For a second, I want to blurt it all out. But the words sit on my tongue, cold and uncomfortable, like the time I stuffed a whole bag of marbles in my mouth on a dare and they kept trying to escape from my cheeks. Almost died from that one. Didn’t!

I want to tell Davery about the weird feeling I had about the man in the black suit, the surety that he wasn’t human and the fact that, at least at that moment, his eyes were red. Explain that it isn’t the first time I’ve sensed a monster. But I don’t. The truth is, Davery is smart and funny and could have any friends he wanted. He hangs out with me because we’ve known each other since preschool—his dad and mine are old buddies from Fort Lewis College. It’s probably just a matter of time before he decides being with me is a liability he doesn’t need. And then I’ll be alone.

No, I can’t tell him about the monsters and let him think I’m even weirder than he already knows I am. Besides, if I were him, I wouldn’t believe me, because I can barely believe it myself.

“There’s nothing going on with me, and I was distracted because I’m hungry.
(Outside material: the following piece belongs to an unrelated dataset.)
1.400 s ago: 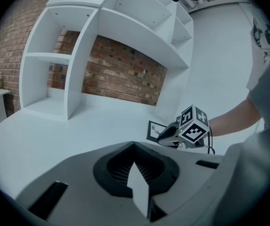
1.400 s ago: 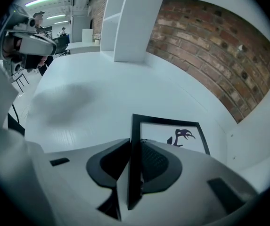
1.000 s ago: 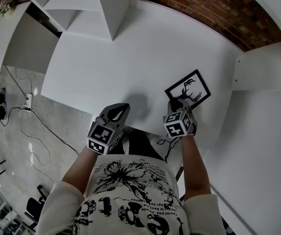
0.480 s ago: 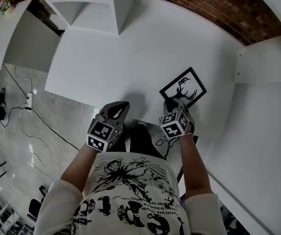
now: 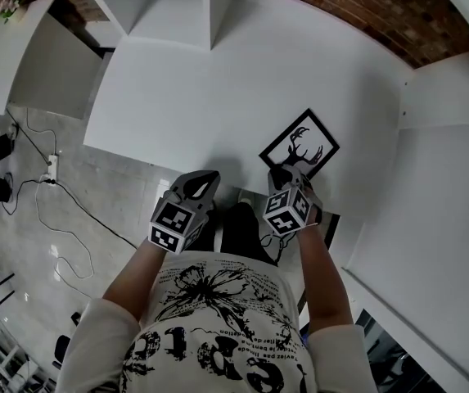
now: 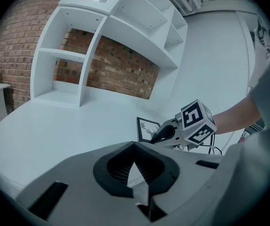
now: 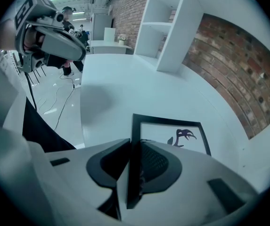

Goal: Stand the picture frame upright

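Observation:
The black picture frame (image 5: 299, 146) with a deer print is on the white table (image 5: 218, 97), near its front right edge. My right gripper (image 5: 281, 173) is shut on the frame's near corner. In the right gripper view the frame's (image 7: 172, 135) left rail runs straight between the pads of the right gripper (image 7: 134, 159). From the left gripper view the frame (image 6: 147, 129) looks partly raised behind the right gripper (image 6: 165, 134); how steeply I cannot tell. My left gripper (image 5: 201, 182) is shut on nothing and hovers at the table's front edge, left of the frame.
White shelf units (image 5: 169, 6) stand at the table's back left, with a brick wall (image 5: 365, 6) behind. A white panel (image 5: 439, 178) rises to the right of the frame. Cables (image 5: 54, 203) lie on the floor at the left.
In the head view the frame and my right gripper have shifted left together, grip unchanged. My left gripper has also shifted slightly along the front edge, still shut.

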Motion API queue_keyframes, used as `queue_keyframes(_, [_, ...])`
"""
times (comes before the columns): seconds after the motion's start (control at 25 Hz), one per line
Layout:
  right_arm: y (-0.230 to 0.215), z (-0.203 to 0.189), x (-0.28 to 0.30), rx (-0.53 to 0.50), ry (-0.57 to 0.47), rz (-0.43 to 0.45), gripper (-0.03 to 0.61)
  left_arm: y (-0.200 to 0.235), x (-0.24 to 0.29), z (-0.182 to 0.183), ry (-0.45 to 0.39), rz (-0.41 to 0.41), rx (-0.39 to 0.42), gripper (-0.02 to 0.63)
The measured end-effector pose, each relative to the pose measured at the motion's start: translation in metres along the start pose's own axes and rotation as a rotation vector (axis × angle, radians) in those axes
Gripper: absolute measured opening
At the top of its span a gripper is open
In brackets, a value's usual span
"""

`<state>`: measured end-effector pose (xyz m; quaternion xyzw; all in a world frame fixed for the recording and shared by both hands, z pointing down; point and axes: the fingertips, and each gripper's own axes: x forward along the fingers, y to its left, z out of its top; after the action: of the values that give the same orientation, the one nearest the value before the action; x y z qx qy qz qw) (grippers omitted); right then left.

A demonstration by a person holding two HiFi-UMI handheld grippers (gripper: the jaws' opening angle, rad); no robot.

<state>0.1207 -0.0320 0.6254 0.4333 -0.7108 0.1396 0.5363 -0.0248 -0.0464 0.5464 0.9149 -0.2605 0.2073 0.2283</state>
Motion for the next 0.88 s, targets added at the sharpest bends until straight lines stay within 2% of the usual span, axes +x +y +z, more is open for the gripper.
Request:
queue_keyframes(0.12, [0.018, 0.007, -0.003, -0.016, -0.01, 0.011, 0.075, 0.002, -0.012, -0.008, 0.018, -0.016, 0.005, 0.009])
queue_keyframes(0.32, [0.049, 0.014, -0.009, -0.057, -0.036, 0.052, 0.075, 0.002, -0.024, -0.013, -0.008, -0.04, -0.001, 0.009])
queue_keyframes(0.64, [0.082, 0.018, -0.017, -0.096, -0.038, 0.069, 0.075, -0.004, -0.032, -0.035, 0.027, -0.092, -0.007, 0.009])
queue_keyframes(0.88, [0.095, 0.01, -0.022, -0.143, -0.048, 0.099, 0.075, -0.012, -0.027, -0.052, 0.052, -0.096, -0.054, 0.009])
Feed me and I’ll be fine.”

“Hey,” Davery says, “maybe we can go get froyo? Rainbow sprinkles to celebrate your humiliation?”

I laugh, accidently snorting dried blood up my bruised nose. “Ouch!!!” I know Davery’s just trying to cheer me up by offering a delicious distraction, and I’m all for it. Rainbow sprinkles are my favorite.

“At least the bleeding’s stopped,” he says. “But your uniform is toast.”

I glance down at my good old Isotopes jersey. The front of my shirt looks like a ketchup convention gone awry. Dad is not going to be happy. Although, on second thought: “It does look pretty heroic, right?”

“It looks like you lost a fight with an angry tomato.”

Okay, so maybe not quite heroic.

“What gets bloodstains out?” I ask.

“Soda pop will get it out.”

“Like from the vending machine?”

He nods. “It contains carbonic acid, which breaks down the proteins—”

“Okay, okay,” I say, waving a hand. “Stop science-ing me. How do you know these things?”

“I like to read.”

“I guess that’s what happens when your dad’s a librarian.” The head librarian of the whole school district, in fact. Davery spends a lot of time in the main branch as a result.

“Even if he wasn’t, I’d still like to read. I like knowing things.” He frowns at the look on my face. “You should try it sometime, Z. That, and doing your homework. It’s not so bad.”

“Maybe, but doing homework is not how I’m going to find my true destiny.” I push the exit door open and motion for him to go first, sighing over yet another missed opportunity to be a middle school superstar. Before I follow him out, I take one last look back at the nearly empty gym.